Тихомиров громко выругался и открыл глаза. Потом снова из закрыл. Ещё раз открыл. Нет, ошкуренные жерди на потолке со свисающими с них стебельками какой-то травы никуда не пропали, как не пропало крохотное окошко, затянутое чем-то мутным и едва пропускающим свет. Вонючая засаленная овчина на жёсткой деревянной лавке тоже никуда не делась — лежит как лежала, и жутко пахнет.
— Чёрт побери, а где Михалыч? — участковый чётко помнил, что вчера вечером они с Андреем Михайловичем долго сидели за столом, дегустировали слабенькую вишнёвую наливку, и разговаривали о… да много о чём разговаривали. И вроде бы ещё коньяк был и тост за самую заветную мечту. — Какого хрена? Михалыч, ты где? Я куда попал, Михалыч?
Тишина была ответом, только шебуршились мыши в сене на полу, да беззвучно перебирал лапками прилипший к смоляному сучку на стене обыкновенный клоп, пахнущий французским коньяком польского производства. Господи, он здесь откуда взялся? И, мать их, опять блохи кусаются!

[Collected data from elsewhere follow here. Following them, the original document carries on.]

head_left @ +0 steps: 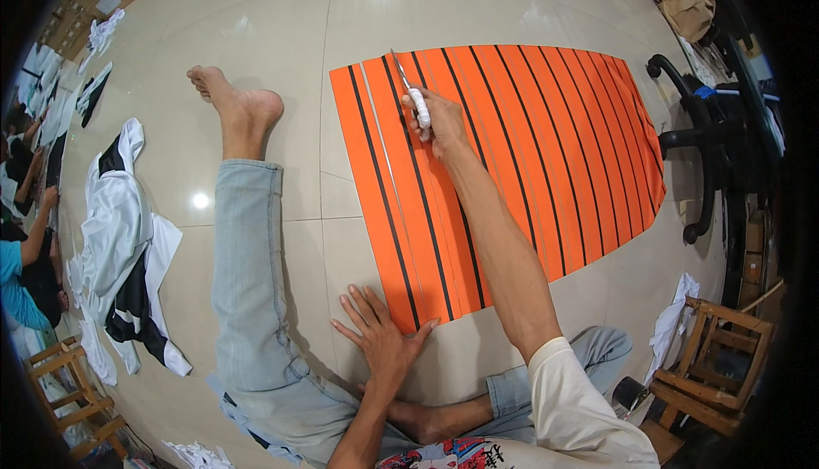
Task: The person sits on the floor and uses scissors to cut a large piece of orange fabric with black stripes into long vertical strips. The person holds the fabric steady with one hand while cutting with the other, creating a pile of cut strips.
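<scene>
A large orange sheet (pixel 503 153) with black stripes lies on the tiled floor in front of me. My right hand (pixel 438 124) is closed around scissors (pixel 420 107) with white-wrapped handles. Their blades reach the sheet's far edge, towards its left end. Left of the blades, a pale narrow gap runs from that edge down between two orange strips. My left hand (pixel 381 332) is spread flat at the sheet's near left corner, its thumb on the orange and its other fingers on the floor. Nothing is in that hand.
White and black cloth (pixel 124 239) lies heaped on the left. A wooden chair (pixel 712 358) stands at the near right, and a black wheeled chair base (pixel 704 141) beside the sheet's right end. My outstretched leg (pixel 252 273) lies left of the sheet. Other people (pixel 30 256) sit at the far left.
</scene>
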Motion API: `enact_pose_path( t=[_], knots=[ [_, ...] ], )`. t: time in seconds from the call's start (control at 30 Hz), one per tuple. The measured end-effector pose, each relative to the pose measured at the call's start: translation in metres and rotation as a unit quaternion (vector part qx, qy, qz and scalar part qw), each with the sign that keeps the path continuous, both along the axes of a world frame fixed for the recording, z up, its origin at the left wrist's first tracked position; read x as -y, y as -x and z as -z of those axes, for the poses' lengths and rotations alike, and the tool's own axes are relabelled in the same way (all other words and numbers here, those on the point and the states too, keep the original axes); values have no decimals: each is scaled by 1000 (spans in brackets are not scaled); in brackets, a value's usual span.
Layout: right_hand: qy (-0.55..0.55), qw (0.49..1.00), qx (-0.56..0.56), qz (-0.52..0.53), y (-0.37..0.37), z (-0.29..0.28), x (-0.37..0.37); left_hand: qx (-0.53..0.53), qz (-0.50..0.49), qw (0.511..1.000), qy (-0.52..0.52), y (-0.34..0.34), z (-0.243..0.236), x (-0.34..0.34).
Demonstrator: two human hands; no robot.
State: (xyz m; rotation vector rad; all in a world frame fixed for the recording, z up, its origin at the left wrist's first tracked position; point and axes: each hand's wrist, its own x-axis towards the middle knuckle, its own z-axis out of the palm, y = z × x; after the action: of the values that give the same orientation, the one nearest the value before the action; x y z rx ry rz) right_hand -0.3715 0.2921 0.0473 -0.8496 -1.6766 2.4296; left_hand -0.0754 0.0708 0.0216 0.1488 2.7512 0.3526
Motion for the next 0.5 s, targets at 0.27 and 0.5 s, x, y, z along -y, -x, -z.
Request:
enact_pose_path(
  t=[0.27, 0.5],
  knots=[
    [5, 999, -2, -37, -2, -10, -7, -31, 6, 1000, 3, -3, -2, 0],
    [84, 988, -113, -63, -131, -18, -21, -63, -1, 997, -43, -4, -12, -4]
  ],
)
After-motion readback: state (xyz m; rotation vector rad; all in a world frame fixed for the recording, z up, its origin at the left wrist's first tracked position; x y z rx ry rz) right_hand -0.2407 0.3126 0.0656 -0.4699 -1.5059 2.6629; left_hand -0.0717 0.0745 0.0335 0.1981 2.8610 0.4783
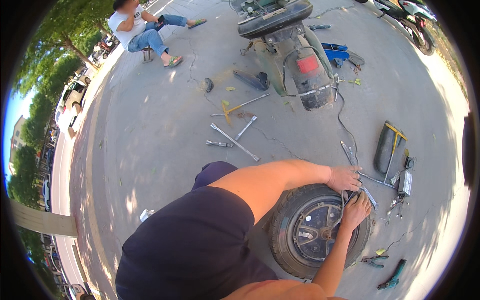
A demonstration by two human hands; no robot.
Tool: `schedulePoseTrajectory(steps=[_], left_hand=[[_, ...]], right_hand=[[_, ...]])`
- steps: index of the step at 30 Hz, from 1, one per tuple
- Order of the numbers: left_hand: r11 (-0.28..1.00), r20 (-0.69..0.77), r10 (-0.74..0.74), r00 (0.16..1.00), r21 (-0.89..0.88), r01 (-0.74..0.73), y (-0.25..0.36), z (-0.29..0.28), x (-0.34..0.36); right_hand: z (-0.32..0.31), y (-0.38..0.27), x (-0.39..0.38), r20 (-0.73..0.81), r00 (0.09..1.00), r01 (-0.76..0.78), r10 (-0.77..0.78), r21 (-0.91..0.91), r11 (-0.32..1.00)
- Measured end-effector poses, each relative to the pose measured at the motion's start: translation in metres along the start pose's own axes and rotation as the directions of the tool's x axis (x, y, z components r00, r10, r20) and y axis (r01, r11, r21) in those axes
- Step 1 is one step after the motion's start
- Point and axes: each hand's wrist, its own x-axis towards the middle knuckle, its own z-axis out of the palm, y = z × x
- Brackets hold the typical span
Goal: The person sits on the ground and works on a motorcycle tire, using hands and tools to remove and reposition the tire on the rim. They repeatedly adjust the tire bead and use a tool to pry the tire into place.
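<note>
A wheel with a black tyre (281, 232) and a dark hub (311, 242) lies on its side on the ground in front of me. A thin cable (343, 206) rises from its axle and runs to my hands above the tyre's far right edge. My left hand (345, 179) reaches across from the left, its fingers closed at the cable's end. Close below it, my right hand (356, 210) is bent over with its fingers closed on the cable too. The exact parts between the fingertips are hidden. Wrenches (348, 153) lie just beyond my hands.
A partly dismantled scooter (295, 65) stands ahead, with a blue jack (335, 52) beside it. Socket wrenches (235, 142) lie left of centre. Pliers (375, 261) and a green-handled tool (392, 275) lie at right, below a dark pad (386, 150). A person (145, 30) sits far left.
</note>
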Motion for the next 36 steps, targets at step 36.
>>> schedulePoseTrajectory(steps=[36], left_hand=[[0.991,0.12,0.121,0.985,-0.08,-0.112,-0.015,-0.019,0.016]], right_hand=[[0.001,-0.001,0.004,-0.102,0.995,-0.018,0.018,-0.004,1.0]])
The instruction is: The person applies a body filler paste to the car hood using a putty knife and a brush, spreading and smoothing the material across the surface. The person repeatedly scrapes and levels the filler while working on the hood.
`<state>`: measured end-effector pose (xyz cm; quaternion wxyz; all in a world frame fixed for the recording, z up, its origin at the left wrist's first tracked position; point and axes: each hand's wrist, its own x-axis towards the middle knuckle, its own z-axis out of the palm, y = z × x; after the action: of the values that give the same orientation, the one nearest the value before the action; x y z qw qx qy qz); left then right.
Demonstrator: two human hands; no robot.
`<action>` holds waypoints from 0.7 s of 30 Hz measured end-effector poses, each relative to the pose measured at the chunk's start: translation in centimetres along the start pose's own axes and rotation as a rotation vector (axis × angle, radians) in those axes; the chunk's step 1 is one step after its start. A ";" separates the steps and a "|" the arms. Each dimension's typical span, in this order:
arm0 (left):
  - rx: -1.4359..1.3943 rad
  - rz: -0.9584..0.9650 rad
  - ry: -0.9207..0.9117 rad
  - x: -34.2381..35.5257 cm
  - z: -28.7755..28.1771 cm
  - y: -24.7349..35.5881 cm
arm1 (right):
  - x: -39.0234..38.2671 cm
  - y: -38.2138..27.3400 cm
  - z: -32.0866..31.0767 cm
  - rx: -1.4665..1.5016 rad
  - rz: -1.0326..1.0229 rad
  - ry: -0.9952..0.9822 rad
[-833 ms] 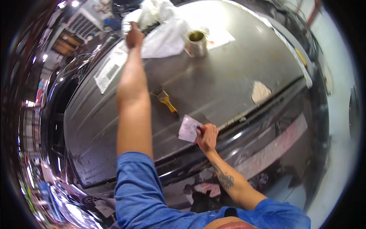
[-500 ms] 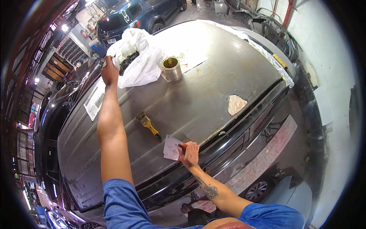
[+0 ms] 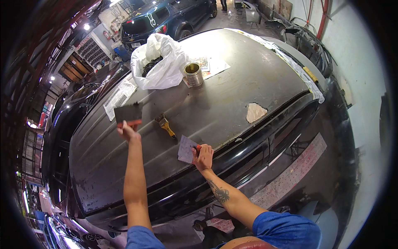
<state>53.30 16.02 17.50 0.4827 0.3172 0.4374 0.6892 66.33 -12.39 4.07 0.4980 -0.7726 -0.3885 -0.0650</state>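
Note:
My left hand [image 3: 129, 133] grips a wide putty spreader [image 3: 129, 113] with a red handle and a dark blade, held over the left part of a car roof [image 3: 124, 170]. Some dark stuff seems to sit on the blade's far edge. Closed around the red handle of a putty knife [image 3: 186, 148], my right hand [image 3: 203, 157] is by the roof's near edge; its greyish blade is bare on the visible side. Between the two tools a paintbrush [image 3: 166, 126] with a yellow handle lies on the roof. Beyond my left hand, a white plastic bag [image 3: 174, 56] stands gaping, with dark clumpy material [image 3: 152, 66] inside.
An open metal can [image 3: 193, 74] stands on newspaper right of the bag. More newspaper [image 3: 120, 98] lies left of it. A torn tan patch [image 3: 256, 112] shows at right. A speckled plank [image 3: 294, 170] runs beside the car. Behind is a blue car [image 3: 170, 20].
My left hand has come back from the bag toward me, and the spreader in it now shows. The bag's mouth stands wider. My right hand has barely moved.

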 end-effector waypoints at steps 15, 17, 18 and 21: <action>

Тихомиров сел на покрытой овчиной лавке и огляделся. Какая-то полуземлянка с бревенчатыми стенами, проконопаченными мхом, по центру криво слепленная глиняная печки, не белёная и почему-то без трубы. Закопчённые горшки висят на вбитых в брёвна деревянных колышках. У входа, занавешенного всё той же вездесущей овчиной, в кадушке с водой плавает щербатый ковшик. Ещё две лавки, собранные из расколотых вдоль тонких брёвен. И всё, другой мебели не наблюдается.
Капитан осмотрел себе, и не сказать, что увиденное ему понравилось. Одежда, выданная Самариным после душа, не отличалась изысканностью — застиранные джинсы, на ладонь не доходящие до щиколоток, клетчатая рубашка с аккуратными заплатками на локтях, и толстый банный халат поверх всего. Носки отсутствуют, зато на полу около лавки нашлись розовые китайские сланцы, на вид совсем новые.
Где-то в глубине души зародилась паника, а в желудке громко заурчало. Остальные естественные надобности вдруг тоже во весь голос заявили о себе. Пришлось участковому собрать волю в кулак, надеть тапочки, и двинуться к выходу.
Поднявшись по трём ступенькам, Тихомиров вышел на улицу. Собственно, как таковой улицы не было, кривые и косые полуземлянки, покрытые камышом с глиной, в причудливом беспорядке теснились на небольшой лесной поляне. И самое главное, среди этих строений отсутствовал сортир. Пришлось бежать в заросли орешника, громко хлопая тапочками и матеря на ходу сбывшуюся мечту. Не так оно представлялось… Где верный конь и булатная сабля? Где добротные доспехи и парчовый кафтан с высоким воротником? Где красные сафьяновые сапоги и терем с резным крыльцом? Где, в конце-то концов, хоть какой-нибудь завалящий князь, обязательно награждающий за совершённые подвиги золотой шейной гривной и шубой со своего плеча?